Your instructions
Among the entries below, one stretch runs from the line that contains "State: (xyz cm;" through the line that contains "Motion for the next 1". Repeat that stretch exactly, ends included, and only that.

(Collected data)

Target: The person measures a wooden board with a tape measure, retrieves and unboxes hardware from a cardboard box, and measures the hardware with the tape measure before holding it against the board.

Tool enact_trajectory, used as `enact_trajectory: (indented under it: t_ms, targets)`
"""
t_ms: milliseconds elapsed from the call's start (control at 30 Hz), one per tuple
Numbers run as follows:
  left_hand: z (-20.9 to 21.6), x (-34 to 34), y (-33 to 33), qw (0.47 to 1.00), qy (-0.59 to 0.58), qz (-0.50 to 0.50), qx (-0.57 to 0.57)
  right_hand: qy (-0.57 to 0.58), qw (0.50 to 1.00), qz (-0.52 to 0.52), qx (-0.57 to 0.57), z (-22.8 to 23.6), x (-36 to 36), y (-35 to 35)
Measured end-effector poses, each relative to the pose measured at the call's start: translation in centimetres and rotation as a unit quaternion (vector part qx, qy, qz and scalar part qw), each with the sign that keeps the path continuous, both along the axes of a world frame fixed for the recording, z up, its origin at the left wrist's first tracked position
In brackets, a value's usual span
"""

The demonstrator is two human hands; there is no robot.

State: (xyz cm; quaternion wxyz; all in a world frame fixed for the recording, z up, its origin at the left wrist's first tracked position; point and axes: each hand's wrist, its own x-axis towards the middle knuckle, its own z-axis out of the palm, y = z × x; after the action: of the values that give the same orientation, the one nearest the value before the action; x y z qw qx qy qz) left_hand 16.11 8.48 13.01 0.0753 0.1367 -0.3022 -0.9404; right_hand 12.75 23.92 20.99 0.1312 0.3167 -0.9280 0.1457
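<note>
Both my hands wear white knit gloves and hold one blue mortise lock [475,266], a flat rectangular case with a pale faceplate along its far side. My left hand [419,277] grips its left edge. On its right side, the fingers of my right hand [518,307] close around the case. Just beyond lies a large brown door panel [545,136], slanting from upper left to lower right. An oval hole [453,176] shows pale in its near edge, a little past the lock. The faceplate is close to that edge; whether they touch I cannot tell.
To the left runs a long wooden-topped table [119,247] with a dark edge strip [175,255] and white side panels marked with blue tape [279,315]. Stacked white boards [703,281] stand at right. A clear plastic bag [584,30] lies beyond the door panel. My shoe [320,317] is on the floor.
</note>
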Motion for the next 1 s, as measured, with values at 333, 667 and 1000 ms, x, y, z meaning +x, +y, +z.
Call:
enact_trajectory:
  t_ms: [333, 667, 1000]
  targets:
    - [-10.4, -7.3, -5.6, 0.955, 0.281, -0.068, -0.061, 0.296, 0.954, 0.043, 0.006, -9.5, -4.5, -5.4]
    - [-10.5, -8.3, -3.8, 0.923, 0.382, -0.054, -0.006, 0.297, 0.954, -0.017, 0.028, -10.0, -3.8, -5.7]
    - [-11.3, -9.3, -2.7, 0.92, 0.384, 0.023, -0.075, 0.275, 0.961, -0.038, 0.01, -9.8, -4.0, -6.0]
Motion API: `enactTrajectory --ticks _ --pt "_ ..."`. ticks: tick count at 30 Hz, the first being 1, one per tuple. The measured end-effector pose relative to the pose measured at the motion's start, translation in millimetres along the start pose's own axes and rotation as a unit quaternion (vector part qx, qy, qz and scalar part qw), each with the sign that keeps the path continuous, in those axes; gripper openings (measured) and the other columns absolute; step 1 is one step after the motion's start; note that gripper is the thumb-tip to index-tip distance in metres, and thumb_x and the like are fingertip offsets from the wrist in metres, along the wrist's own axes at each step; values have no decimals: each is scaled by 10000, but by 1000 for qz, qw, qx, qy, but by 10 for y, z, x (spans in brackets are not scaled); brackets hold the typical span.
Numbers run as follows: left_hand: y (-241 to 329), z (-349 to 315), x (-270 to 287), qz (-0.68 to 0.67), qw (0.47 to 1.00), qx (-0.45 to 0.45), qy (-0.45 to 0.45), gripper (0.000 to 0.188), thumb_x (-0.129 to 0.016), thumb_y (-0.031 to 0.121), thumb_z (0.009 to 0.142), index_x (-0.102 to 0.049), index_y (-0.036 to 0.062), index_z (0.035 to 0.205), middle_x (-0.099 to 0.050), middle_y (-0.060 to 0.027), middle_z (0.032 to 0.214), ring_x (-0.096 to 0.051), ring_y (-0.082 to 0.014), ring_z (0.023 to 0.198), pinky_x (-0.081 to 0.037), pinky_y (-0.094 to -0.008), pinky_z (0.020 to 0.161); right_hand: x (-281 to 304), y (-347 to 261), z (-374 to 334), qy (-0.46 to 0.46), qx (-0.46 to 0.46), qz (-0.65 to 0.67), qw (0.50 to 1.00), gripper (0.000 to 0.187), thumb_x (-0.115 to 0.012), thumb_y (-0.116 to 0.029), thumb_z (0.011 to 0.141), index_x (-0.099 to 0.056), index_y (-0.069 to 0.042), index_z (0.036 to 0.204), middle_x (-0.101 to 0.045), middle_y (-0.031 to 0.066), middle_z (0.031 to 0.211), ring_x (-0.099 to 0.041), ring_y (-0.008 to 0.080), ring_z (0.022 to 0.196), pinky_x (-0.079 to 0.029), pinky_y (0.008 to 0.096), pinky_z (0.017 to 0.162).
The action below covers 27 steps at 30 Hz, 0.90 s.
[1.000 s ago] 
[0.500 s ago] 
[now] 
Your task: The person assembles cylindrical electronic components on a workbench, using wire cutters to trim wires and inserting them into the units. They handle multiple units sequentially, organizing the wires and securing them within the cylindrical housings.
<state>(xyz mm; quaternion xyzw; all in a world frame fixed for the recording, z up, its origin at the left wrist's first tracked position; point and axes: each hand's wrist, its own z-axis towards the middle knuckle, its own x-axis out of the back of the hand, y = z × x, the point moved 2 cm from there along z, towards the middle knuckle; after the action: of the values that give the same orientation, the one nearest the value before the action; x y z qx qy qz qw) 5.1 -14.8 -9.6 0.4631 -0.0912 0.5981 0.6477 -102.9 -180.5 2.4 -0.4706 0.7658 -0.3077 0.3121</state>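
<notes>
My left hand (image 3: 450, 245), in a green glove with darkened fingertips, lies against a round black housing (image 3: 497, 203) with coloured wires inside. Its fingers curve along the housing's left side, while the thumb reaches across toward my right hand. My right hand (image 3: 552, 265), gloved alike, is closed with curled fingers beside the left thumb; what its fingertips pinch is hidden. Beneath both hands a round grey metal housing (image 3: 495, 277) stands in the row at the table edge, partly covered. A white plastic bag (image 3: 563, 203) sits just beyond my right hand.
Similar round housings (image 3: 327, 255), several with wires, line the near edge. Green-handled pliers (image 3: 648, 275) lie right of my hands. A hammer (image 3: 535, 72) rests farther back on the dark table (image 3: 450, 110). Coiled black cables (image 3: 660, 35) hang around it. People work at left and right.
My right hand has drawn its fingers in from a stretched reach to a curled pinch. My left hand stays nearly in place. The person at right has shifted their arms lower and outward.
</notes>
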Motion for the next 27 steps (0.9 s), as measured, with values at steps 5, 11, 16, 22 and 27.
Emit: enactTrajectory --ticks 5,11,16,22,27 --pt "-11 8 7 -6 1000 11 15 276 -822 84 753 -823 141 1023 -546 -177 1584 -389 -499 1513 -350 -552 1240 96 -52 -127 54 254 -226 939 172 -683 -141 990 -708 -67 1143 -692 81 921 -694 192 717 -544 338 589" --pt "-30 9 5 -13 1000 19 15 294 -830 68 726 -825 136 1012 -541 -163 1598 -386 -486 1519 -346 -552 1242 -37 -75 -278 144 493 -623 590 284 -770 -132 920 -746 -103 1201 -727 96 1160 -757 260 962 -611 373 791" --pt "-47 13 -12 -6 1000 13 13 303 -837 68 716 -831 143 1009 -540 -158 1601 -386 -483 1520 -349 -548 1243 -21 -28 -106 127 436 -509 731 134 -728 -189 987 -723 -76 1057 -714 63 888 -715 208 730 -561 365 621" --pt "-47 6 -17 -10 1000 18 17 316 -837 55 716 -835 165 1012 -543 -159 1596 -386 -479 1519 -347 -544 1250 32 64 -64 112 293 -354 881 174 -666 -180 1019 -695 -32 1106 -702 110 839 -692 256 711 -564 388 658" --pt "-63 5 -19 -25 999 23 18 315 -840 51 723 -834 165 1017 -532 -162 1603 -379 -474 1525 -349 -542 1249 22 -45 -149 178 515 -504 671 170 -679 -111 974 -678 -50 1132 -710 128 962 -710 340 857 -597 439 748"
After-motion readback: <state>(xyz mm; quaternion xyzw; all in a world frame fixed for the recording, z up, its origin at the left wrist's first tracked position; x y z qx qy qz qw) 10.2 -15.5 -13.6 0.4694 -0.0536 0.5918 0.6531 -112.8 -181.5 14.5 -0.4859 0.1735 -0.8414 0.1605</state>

Written reply
State: (xyz cm; quaternion wxyz; all in a world frame fixed for the recording, z up, its origin at the left wrist's first tracked position; point and axes: each hand's wrist, its own x-axis towards the middle knuckle, its own z-axis out of the palm, y = z × x; after the action: of the values that give the same orientation, the one nearest the value before the action; x y z qw qx qy qz) left_hand 16.11 8.48 13.01 0.0753 0.1367 -0.3022 -0.9404; right_hand 12.75 23.92 20.99 0.1312 0.3167 -0.9280 0.1457
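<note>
Both my hands wear white knit gloves and hold one blue mortise lock [475,266], a flat rectangular case with a pale faceplate along its far side. My left hand [419,277] grips its left edge. On its right side, the fingers of my right hand [518,307] close around the case. Just beyond lies a large brown door panel [545,136], slanting from upper left to lower right. An oval hole [453,176] shows pale in its near edge, a little past the lock. The faceplate is close to that edge; whether they touch I cannot tell.
To the left runs a long wooden-topped table [119,247] with a dark edge strip [175,255] and white side panels marked with blue tape [279,315]. Stacked white boards [703,281] stand at right. A clear plastic bag [584,30] lies beyond the door panel. My shoe [320,317] is on the floor.
</note>
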Motion for the next 1 s, as measured, with values at 333, 667 and 1000 ms, x, y, z meaning +x, +y, +z.

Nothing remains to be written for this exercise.